Starboard Carve 131 Carbon Starboard Carve 131 Carbon Starboard Carve 131 Carbon

Starboard Carve 131 Carbon

 • Publiziert vor 8 Jahren

surf-Empfehlung: Der Carve ist sportlich und aufsteigerfreundlich zugleich. Vom Gleitanfänger bis zum engagierten Freeracer kann man das Board eigentlich jedem empfehlen. Einzig zu beachten: Das Board wirkt vergleichsweise groß und sollte im Zweifel eher nach der Breite und nicht nach dem Volumen ausgewählt werden. Eine Mittelposition der hinteren Schlaufe wäre vielleicht wünschenswert.

Stephan Gölnitz [Board] Starboard Carve 131 Carbon : [Tester] Manuel Vogel : [Spot] Dahab

An Land: Beim Carve in der hochwertigen Carbon-Version schimmert das Carbongewebe sichtbar durch das sparsame, graue Finish. Der Carve ist mit 2,52 Metern Länge mittlerweile wieder zur Gruppe der längeren Boards aufgerückt. Ausgewalzt wie ein Pallatschinken kommt das Starboard dazu auf üppige 75,5 Zentimeter Breite und wirkt so bereits an Land recht groß – aber auch dünn. Das Deck ist flach und mit viel Platz, erst zum Heck wird der Shape dann deutlich schmaler. Die Cut Outs am Heck sind markantes Zeichen und Ausdruck shaperischer Experimentierfreude. Die große, gerade Finne sitzt in einer Tuttlebox mit zwei Schrauben. Mit großen Öffnungen für die Finger oben geht die Montage aber dennoch schnell. Die Schlaufen lassen sich für Freerace weit außen und in einer etwas gemäßigteren Freerideposition montieren. Eine Mittelposition hinten gibt es nicht.

Stephan Gölnitz

Auf dem Wasser: Erneut länger und breiter gehalten – das schadet beim Losdümpeln und Angleiten logischerweise nicht.
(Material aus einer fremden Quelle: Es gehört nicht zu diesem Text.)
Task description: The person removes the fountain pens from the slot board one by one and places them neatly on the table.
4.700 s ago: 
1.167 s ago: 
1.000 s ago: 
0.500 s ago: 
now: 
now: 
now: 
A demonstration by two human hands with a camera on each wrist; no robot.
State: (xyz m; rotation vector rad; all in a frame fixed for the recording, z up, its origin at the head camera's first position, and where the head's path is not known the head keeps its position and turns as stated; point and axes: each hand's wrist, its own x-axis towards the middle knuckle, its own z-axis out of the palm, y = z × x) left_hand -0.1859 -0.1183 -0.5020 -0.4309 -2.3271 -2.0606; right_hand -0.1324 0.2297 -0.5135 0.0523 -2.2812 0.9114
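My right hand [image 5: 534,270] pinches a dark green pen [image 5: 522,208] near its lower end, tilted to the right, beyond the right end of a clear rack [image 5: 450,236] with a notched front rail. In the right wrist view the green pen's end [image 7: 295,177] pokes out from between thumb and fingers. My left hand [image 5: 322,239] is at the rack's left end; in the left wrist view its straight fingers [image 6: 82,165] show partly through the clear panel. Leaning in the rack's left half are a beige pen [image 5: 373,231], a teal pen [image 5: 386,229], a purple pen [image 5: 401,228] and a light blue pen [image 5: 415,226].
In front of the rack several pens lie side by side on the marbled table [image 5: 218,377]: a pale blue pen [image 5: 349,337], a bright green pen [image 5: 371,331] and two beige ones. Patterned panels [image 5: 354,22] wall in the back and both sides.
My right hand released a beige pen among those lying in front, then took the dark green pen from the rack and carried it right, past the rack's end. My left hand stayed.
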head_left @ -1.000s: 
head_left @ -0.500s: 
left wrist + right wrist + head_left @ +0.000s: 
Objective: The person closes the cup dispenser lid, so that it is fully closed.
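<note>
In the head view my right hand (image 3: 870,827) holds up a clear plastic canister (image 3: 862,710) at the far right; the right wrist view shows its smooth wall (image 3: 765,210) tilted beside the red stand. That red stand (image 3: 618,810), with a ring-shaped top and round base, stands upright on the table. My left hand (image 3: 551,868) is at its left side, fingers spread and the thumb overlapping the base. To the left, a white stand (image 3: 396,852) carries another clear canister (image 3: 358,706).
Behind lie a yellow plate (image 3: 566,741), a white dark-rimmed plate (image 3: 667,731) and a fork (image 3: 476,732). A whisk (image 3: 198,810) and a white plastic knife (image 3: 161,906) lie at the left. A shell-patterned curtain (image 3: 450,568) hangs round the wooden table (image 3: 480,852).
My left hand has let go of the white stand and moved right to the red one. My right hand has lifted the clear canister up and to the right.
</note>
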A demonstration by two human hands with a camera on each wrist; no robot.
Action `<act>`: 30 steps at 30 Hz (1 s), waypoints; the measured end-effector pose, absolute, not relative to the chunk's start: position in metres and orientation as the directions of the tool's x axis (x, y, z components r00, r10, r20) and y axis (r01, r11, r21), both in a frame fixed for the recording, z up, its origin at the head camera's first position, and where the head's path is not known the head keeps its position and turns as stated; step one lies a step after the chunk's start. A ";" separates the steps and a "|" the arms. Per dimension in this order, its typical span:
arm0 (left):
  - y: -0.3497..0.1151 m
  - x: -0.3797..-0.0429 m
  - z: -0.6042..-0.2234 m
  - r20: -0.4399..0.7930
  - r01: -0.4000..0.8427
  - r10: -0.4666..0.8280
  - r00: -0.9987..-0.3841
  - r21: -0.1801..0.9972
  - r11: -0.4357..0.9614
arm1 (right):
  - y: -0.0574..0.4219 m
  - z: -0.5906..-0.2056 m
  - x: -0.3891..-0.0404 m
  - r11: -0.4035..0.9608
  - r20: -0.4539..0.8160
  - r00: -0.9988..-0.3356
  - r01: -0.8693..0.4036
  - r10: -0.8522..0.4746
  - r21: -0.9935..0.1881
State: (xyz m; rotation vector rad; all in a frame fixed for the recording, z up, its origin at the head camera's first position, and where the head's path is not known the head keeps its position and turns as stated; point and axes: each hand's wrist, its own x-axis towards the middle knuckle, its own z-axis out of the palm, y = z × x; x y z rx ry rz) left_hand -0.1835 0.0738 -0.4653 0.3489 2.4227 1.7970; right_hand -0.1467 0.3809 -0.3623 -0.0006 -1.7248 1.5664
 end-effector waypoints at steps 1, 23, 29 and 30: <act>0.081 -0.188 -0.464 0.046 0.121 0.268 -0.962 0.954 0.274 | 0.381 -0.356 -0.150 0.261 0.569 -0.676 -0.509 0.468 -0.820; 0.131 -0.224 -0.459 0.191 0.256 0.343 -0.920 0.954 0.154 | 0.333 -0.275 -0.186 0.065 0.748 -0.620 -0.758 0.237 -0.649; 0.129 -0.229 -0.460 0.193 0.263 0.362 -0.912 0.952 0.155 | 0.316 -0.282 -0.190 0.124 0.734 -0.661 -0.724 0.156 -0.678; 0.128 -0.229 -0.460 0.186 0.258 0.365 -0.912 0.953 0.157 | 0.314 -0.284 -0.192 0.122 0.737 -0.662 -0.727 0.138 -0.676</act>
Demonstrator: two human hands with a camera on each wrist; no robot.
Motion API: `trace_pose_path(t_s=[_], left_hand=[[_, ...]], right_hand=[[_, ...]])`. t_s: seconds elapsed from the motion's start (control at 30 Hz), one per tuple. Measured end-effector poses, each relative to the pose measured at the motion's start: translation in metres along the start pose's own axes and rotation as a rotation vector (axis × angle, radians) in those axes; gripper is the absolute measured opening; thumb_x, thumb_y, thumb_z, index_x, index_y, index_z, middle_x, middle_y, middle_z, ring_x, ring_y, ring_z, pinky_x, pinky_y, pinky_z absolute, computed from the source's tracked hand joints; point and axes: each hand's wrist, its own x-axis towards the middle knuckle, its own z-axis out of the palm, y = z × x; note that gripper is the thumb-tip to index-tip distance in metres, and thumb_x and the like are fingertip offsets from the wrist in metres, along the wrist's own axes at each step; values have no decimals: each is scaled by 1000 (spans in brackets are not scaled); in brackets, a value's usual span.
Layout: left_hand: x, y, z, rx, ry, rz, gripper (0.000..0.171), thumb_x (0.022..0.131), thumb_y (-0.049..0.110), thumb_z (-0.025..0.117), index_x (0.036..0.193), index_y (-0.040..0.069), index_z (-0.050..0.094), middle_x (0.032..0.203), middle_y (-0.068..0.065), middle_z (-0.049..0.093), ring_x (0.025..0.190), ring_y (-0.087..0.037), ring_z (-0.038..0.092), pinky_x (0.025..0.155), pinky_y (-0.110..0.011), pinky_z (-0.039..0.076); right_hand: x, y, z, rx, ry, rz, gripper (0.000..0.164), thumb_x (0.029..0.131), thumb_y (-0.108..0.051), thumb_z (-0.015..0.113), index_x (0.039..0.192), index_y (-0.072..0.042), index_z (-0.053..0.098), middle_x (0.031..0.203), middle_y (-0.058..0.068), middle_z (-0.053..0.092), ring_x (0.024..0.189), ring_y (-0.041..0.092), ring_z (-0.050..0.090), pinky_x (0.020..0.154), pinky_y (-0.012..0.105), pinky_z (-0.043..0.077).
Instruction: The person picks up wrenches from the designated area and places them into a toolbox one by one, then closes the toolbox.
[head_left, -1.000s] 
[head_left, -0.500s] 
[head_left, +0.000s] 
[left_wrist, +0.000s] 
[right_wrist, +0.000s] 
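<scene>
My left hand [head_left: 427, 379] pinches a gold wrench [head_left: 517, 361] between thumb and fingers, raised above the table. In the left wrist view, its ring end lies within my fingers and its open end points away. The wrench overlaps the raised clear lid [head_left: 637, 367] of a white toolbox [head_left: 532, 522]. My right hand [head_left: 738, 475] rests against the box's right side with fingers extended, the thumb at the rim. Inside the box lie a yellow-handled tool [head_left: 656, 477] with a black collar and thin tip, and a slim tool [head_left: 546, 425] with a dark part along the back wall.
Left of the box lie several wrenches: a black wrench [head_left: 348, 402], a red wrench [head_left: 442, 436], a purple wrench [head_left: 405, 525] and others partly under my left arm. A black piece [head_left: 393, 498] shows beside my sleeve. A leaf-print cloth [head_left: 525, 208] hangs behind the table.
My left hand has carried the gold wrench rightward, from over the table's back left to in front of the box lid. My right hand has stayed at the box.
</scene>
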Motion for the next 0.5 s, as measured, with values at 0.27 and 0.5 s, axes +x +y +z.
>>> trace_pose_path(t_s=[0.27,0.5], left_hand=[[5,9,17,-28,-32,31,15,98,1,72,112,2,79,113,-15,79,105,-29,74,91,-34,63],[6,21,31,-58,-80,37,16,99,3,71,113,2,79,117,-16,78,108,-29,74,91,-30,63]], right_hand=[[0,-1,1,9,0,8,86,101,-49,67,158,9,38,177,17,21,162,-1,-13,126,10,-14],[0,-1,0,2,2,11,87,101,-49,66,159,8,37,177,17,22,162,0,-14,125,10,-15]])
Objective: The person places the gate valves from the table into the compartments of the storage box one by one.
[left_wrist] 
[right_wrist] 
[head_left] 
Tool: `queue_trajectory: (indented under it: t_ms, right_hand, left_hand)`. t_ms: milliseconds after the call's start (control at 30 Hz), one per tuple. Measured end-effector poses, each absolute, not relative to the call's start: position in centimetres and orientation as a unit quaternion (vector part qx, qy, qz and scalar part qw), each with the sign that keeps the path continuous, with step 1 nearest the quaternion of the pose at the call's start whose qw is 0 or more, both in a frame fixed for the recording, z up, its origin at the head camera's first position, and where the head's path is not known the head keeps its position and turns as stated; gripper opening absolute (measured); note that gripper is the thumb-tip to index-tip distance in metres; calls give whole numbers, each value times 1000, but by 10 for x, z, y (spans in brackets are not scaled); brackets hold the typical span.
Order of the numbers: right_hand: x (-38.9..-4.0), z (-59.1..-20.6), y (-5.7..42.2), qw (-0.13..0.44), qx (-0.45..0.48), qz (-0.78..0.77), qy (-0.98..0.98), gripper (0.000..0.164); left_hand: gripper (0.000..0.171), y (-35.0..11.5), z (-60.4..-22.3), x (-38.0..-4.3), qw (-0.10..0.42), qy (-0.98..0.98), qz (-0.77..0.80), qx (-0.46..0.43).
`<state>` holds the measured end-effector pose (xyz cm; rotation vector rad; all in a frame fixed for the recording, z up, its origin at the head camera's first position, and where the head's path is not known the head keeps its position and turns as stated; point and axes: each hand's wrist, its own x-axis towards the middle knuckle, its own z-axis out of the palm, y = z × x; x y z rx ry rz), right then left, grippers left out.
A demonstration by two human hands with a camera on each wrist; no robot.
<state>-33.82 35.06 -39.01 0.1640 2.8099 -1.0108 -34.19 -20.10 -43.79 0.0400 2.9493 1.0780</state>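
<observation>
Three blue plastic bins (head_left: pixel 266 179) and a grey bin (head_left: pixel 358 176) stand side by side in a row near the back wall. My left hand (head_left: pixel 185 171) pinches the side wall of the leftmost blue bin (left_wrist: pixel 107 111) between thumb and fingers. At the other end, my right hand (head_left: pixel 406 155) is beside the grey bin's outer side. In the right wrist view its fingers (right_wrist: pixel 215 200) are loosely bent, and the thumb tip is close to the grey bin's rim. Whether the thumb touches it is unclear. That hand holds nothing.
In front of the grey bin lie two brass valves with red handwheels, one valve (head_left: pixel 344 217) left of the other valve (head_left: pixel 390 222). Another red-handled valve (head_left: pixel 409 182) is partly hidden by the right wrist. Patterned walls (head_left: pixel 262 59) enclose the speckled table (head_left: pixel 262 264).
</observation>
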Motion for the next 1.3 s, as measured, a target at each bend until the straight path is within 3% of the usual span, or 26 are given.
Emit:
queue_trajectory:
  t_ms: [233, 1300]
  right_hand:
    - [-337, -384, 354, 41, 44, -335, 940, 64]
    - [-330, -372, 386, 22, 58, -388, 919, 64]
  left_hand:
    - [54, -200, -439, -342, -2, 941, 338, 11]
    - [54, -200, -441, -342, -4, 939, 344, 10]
Die sprichwörtliche pontonartige Kippstabilität hilft, schneller und vor allem einfacher ins Gleiten zu kommen. Dabei wirkt das Board allerdings auch insgesamt größer als viele der übrigen Kandidaten. Die ideale Segelrange ist daher auch sicher einen knappen Quadratmeter zu größeren Tüchern verschoben als auf einem Bic Techno beispielsweise. Einfacher ins Gleiten kommt man allerdings auf kaum einem Board dieser Größenordnung. Sensibler Gewichtstrimm? Das ist auf dem Carve Geschichte. Und auch im Vollgleiten behältst du leicht die Kontrolle, selbst bei dem sehr guten Top-Speed, den das Board leicht und willig nach der recht spritzigen Beschleunigungsphase erreicht. Das leichte Board erzielt aber auch bei weniger Wind einen guten Schnitt, hält in Windlöchern lange den Druck auf der Finne, wirkt sportlich direkt und frei und macht so auch dem engagierten Freeracer Spaß. Dann mit Schmackes in die Kurve, eng ziehen oder in weitem Bogen genüsslich durchgleiten – alles kein Problem. Besonders bei mittelprächtiger Halsenfahrtechnik gleicht das Board so manche Schludrigkeit aus und rauscht auf der breiten Gleitfläche schön bis zum Schiften weiter. Erstaunlich – und wieder auch nicht – das extrem breite Board lässt sich, wohl wegen des schmalen Hecks, im Vergleich sehr eng drehen und wirkt innerhalb dieser Klasse beinahe "snappy". Der Gleitaufsteiger freut sich, wie stabil das Board auch beim Wenden im Wasser liegt, da zahlt sich neben der Breite auch die mittlerweile wieder etwas gedehnte Länge spürbar aus.

Stephan Gölnitz Finne: Drake Freeride Power 46,0 cm/Tuttlebox/G10

Info: APM Marketing GmbH, Tel.: 08171/387080, www.star-board.com

surf-Messung: Gewicht: 7,50 kg Länge: 252,0 cm Breite: 75,0 cm  

Preise: 1959* Euro/1699** Euro/ 1399*** Euro

Stephan Gölnitz Drei Konzepte, drei Hecks (v.l.n.r.): Der Naish mit schmalem Manöverheck, Starboard mit martialischem Konturheck und Tabou mit dem gemäßigt breiten, relativ runden klassischen Freerideheck.